The Food Sovereignty Movement wants more than that with local foods, it champions more freedom in food choices for consumers who don't mind passing up food safety regulations.

Last month, Maine became the second state to pass laws that follows that movement, the bipartisan bill affirms the rights of cities and towns to regulate local food production. Meaning farmers and food producers can sell products that haven't been inspected or licensed by state or federal regulators. As an example, a neighbor could buy a gallon of unprocessed milk from a dairy farm.

But there's a lot of risk involved in buying uninspected milk, meat, or eggs. It's easy to get sick from food that hasn't been pasteurized.

Dr. Ruth MacDonald Chair of the Food Science and Human Nutrition at Iowa State University has noticed a trend of people wanting to know where their food is coming from by buying locally. She says that's good but people should also know the risks.

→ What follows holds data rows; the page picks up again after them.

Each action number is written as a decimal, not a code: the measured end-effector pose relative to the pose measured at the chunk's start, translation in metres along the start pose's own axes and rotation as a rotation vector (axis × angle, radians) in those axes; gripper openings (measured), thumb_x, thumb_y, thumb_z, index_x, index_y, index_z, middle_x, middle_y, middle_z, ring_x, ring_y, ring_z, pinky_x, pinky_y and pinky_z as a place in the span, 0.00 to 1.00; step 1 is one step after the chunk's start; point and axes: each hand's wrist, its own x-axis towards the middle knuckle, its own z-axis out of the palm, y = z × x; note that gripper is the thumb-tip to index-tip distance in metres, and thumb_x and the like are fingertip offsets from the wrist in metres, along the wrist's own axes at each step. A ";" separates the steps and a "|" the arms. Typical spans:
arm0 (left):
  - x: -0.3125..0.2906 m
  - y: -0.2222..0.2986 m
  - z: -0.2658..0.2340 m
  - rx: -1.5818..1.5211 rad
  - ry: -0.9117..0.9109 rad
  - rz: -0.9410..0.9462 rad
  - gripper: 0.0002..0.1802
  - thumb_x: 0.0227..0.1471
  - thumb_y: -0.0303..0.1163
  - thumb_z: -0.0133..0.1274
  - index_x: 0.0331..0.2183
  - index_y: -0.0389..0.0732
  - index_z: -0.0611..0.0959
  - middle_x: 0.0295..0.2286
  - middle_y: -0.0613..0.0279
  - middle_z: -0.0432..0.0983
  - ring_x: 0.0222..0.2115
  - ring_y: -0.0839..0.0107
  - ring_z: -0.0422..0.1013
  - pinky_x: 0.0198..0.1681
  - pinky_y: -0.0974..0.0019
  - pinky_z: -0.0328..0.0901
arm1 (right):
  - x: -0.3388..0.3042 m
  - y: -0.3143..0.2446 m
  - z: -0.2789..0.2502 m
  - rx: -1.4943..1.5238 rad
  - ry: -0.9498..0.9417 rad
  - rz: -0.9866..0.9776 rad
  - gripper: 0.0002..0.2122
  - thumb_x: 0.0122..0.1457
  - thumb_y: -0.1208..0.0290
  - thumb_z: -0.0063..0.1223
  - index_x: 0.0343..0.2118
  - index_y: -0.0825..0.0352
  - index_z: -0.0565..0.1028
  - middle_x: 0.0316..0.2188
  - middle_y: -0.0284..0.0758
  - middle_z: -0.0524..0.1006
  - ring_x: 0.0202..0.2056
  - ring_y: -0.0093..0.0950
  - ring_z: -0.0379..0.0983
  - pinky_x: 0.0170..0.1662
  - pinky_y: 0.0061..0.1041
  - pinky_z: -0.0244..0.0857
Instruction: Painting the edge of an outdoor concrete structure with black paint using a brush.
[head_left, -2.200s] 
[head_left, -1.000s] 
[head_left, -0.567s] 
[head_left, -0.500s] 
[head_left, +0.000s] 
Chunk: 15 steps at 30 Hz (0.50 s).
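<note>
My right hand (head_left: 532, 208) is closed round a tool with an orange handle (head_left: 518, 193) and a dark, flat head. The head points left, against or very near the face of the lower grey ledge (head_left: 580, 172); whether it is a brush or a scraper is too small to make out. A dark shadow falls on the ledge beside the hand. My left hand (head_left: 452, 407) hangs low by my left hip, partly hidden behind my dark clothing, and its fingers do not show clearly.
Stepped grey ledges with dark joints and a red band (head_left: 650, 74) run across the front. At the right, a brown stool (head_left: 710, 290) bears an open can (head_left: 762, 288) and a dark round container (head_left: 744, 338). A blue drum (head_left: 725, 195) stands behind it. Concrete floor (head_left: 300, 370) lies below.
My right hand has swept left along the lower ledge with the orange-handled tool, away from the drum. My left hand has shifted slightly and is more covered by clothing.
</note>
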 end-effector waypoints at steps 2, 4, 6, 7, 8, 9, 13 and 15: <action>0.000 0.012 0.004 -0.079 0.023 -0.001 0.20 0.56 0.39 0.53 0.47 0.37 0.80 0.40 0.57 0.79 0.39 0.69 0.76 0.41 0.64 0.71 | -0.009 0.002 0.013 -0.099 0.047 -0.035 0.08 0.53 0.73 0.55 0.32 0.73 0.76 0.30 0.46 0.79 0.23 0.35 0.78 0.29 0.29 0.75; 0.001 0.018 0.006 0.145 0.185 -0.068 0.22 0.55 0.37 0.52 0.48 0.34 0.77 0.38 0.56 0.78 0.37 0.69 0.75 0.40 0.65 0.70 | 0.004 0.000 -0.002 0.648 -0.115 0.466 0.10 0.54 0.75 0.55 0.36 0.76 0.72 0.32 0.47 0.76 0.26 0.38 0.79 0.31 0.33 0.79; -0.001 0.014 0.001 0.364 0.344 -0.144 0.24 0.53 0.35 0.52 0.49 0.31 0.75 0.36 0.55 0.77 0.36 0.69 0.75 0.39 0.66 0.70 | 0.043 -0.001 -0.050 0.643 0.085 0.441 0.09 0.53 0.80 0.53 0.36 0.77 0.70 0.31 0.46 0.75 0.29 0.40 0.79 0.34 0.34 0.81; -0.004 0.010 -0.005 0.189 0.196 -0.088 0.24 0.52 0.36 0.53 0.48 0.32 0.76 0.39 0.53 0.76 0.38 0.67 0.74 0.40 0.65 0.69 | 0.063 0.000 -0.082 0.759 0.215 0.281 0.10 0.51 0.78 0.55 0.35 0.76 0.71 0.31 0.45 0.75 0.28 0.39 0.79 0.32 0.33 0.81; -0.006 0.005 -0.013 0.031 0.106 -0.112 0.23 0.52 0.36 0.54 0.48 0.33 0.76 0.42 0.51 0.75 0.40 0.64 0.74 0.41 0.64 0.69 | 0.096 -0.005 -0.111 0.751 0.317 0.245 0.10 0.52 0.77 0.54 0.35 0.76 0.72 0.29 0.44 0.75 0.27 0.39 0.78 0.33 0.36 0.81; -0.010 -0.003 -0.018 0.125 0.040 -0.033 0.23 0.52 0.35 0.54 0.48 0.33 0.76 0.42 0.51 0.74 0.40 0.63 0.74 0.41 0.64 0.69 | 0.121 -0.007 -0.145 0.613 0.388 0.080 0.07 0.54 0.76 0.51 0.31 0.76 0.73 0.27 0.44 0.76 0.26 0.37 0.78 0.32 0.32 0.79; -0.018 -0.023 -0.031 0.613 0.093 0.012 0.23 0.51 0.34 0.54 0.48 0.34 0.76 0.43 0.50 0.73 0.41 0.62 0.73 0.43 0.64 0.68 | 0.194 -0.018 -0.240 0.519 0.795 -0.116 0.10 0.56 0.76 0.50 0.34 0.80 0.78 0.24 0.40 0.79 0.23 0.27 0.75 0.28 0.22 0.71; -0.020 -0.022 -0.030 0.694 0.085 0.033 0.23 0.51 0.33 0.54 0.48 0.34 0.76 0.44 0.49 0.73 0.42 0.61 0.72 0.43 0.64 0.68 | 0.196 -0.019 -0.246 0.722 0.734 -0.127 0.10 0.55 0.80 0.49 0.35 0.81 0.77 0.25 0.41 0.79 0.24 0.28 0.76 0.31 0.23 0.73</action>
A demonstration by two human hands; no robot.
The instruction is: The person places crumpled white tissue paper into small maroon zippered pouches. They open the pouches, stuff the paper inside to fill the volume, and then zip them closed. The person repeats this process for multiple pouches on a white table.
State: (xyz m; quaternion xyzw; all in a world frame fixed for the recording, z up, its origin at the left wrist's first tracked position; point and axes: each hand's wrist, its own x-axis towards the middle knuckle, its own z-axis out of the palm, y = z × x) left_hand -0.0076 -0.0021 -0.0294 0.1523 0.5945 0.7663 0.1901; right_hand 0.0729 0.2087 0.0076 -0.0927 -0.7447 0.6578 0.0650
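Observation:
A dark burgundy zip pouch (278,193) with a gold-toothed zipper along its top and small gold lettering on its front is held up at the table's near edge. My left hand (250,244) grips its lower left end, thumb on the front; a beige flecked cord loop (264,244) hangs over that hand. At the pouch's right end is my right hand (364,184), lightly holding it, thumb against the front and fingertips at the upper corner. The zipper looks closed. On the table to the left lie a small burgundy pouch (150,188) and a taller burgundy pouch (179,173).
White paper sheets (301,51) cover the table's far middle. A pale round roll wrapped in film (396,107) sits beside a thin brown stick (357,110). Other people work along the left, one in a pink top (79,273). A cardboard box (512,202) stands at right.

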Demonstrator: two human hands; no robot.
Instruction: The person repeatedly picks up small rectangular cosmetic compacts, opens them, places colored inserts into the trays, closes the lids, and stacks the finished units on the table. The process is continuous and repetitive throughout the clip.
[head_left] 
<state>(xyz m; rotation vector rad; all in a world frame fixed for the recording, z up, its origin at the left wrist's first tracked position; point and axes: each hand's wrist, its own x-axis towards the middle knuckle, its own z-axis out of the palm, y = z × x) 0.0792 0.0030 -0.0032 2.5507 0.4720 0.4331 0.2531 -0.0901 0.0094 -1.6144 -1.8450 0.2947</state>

"A lot of the laws that we have put into place since we've moved into the direction of having more laws around the food supply are for specific reasons. They are because milk used to be a major source of child illnesses, diarrhea, cholera, tuberculosis was spread through milk." MacDonald says, "We don't have that anymore, no one knows people that got sick because they drank contaminated milk."

Children and elderly people especially are susceptible to food borne illnesses and with new laws, like Maine's, it's unclear who is liable if someone does get sick.

Groups like the Maine Cheese Guild opposed the food sovereignty bill, claiming a breakout of illness because of a lack of inspection could taint the entire industry.